What you should do:
Pick out the lines below with "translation" and list them.

[Records provided Boundary: Start]

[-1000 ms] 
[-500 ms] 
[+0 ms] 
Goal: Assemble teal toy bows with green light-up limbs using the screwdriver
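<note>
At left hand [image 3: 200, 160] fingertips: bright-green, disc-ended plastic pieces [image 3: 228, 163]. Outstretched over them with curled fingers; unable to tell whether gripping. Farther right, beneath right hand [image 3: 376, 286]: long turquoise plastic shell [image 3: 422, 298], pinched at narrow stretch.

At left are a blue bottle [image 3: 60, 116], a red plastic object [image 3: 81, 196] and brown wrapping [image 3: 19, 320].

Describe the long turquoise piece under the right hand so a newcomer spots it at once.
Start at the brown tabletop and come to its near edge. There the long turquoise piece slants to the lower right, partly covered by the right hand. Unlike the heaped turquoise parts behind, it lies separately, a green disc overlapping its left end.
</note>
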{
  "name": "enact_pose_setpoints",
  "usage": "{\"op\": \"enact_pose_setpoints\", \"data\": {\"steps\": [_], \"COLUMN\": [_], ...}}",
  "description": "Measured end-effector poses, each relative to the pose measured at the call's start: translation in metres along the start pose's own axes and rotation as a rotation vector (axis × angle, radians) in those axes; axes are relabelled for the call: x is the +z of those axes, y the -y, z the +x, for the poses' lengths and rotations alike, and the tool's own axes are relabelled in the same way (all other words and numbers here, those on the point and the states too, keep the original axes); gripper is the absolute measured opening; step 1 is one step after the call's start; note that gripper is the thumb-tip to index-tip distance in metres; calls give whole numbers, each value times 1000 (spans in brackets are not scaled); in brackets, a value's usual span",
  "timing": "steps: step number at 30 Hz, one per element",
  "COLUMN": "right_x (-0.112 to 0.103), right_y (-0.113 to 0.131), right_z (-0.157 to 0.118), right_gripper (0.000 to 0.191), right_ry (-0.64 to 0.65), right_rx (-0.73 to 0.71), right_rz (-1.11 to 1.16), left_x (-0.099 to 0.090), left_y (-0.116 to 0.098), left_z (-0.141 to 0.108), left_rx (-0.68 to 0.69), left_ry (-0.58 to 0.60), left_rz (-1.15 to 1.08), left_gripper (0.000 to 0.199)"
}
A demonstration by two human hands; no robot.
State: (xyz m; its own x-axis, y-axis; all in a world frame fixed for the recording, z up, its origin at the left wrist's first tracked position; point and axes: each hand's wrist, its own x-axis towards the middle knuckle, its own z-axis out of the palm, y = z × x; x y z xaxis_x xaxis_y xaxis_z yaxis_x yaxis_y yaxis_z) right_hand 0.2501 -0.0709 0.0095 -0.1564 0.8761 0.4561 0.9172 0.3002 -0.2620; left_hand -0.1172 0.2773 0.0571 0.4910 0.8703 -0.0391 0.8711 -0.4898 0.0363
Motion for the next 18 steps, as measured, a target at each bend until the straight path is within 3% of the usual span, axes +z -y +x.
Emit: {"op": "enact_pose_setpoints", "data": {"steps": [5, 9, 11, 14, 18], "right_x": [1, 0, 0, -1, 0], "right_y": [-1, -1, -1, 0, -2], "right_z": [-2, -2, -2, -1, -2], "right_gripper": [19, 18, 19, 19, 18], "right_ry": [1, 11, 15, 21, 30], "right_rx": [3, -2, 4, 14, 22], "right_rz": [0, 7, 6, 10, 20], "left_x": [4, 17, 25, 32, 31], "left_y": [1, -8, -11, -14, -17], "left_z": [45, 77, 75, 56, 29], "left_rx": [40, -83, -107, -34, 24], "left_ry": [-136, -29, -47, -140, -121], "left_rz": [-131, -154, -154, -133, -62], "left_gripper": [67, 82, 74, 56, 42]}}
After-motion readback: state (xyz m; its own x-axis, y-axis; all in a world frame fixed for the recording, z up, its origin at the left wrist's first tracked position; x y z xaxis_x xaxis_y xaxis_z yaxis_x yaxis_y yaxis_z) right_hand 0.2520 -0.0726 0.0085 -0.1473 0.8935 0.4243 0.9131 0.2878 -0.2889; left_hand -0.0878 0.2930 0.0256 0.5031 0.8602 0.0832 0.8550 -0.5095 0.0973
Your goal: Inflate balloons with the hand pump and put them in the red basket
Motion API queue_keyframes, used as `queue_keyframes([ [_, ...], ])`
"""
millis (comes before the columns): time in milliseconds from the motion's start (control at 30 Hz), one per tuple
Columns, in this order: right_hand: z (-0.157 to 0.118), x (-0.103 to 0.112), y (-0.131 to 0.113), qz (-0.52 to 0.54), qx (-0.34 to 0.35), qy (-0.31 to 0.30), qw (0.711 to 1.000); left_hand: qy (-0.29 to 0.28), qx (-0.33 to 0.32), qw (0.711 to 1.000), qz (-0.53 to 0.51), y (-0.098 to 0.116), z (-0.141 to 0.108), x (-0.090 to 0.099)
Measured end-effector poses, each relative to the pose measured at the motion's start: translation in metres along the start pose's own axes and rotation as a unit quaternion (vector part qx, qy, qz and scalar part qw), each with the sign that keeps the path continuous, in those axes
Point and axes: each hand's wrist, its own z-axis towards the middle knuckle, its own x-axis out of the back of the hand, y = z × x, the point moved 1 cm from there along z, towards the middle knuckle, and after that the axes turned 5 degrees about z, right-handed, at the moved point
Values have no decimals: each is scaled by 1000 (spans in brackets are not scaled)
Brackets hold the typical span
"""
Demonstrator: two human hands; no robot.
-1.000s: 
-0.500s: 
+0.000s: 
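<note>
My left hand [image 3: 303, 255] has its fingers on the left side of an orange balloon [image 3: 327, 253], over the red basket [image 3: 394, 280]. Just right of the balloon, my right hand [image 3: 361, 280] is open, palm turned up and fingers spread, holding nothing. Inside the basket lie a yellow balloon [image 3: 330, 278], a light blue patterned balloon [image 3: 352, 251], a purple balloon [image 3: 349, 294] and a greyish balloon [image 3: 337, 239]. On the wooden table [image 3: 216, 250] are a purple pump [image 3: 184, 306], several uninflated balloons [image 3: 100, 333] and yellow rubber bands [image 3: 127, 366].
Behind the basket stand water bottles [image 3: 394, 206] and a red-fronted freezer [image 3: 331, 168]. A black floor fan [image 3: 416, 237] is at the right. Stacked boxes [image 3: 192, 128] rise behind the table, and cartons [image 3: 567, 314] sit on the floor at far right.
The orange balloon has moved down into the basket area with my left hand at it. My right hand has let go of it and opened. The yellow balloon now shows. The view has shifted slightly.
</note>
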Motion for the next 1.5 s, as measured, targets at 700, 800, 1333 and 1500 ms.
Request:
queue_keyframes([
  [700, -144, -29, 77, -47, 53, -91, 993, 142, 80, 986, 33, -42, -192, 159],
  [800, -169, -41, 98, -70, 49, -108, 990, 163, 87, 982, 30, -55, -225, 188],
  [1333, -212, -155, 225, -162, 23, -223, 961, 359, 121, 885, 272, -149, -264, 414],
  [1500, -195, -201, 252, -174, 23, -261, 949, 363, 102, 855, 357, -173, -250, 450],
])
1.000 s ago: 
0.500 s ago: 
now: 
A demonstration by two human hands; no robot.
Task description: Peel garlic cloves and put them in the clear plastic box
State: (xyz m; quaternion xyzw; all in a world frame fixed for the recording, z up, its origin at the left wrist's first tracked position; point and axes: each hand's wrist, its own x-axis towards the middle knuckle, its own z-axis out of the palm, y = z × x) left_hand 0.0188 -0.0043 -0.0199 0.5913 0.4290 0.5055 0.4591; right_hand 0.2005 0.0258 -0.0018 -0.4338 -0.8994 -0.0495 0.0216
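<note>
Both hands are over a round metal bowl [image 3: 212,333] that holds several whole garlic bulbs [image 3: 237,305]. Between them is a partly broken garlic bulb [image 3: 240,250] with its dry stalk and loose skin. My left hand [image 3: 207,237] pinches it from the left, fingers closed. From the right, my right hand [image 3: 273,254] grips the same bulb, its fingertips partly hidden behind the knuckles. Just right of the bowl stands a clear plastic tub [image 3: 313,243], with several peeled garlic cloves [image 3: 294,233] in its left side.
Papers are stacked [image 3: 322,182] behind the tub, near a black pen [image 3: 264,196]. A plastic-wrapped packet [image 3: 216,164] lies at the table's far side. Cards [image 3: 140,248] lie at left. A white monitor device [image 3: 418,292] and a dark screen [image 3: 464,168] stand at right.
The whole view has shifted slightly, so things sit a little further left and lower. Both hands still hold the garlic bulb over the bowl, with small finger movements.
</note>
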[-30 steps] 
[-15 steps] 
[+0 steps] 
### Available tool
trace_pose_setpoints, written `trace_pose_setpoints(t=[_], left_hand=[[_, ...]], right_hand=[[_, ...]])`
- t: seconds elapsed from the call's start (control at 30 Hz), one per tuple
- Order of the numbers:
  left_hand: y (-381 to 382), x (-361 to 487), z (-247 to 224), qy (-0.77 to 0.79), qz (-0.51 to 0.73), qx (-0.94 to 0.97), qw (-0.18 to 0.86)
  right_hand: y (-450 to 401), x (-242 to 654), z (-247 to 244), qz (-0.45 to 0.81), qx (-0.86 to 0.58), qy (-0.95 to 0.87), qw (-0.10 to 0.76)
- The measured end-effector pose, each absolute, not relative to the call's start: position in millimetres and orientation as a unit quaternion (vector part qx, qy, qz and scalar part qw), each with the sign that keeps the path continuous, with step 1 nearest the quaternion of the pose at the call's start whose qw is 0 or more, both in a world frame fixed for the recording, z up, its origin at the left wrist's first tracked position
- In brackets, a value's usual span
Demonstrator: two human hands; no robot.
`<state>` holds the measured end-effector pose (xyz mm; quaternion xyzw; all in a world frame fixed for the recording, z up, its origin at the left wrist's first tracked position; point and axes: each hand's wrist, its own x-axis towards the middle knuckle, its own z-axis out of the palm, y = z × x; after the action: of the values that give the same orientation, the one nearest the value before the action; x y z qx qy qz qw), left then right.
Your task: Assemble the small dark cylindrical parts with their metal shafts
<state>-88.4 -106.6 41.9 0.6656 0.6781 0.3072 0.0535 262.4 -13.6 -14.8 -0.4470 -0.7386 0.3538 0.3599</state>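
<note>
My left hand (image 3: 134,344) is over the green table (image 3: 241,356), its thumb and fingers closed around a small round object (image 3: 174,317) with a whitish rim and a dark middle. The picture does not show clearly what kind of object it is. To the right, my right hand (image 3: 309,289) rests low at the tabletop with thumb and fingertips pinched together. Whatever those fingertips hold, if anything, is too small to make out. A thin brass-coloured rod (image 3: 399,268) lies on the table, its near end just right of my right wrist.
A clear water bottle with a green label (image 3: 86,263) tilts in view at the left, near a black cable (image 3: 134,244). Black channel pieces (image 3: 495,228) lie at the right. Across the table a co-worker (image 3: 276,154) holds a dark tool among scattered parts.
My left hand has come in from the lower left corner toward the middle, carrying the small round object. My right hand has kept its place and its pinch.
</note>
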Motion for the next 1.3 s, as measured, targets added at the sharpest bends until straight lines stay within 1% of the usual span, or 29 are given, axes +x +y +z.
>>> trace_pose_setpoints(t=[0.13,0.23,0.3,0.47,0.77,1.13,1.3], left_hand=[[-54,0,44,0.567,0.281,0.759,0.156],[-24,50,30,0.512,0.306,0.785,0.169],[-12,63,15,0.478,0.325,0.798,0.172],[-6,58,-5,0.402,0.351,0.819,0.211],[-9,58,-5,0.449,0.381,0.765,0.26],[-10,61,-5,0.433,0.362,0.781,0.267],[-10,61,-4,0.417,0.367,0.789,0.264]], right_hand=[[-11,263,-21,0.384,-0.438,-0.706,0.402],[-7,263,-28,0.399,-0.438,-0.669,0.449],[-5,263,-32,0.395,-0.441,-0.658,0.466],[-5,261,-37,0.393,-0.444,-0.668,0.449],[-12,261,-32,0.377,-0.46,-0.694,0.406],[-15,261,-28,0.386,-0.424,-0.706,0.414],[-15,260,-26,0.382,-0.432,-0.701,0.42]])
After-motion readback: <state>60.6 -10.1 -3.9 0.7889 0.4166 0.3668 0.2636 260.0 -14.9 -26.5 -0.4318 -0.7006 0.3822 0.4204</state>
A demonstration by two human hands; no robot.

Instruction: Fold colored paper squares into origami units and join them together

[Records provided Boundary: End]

Result below:
  "description": "Measured end-effector poses, each relative to the pose measured at the call's start: translation in metres along the start pose's own axes and rotation as a rotation vector (axis × angle, radians) in those axes; axes are relabelled for the call: x is the +z of those axes, y the -y, z the +x, for the poses' lengths and rotations alike, and the tool's own axes are relabelled in the same way (all other words and numbers here, those on the point and the states too, keep the original axes); gripper is the absolute measured opening; step 1 is one step after the call's start; note that gripper is the thumb-tip to index-tip distance in metres; calls give whole numbers, each value times 1000 (spans in brackets are not scaled); in brackets, a value's usual span",
Measured end-effector poses, each relative to the pose measured at the motion's start: translation in metres along the start pose's own axes and rotation as a unit quaternion (vector part qx, qy, qz and scalar part qw), each with the sign that keeps the path continuous, in those axes

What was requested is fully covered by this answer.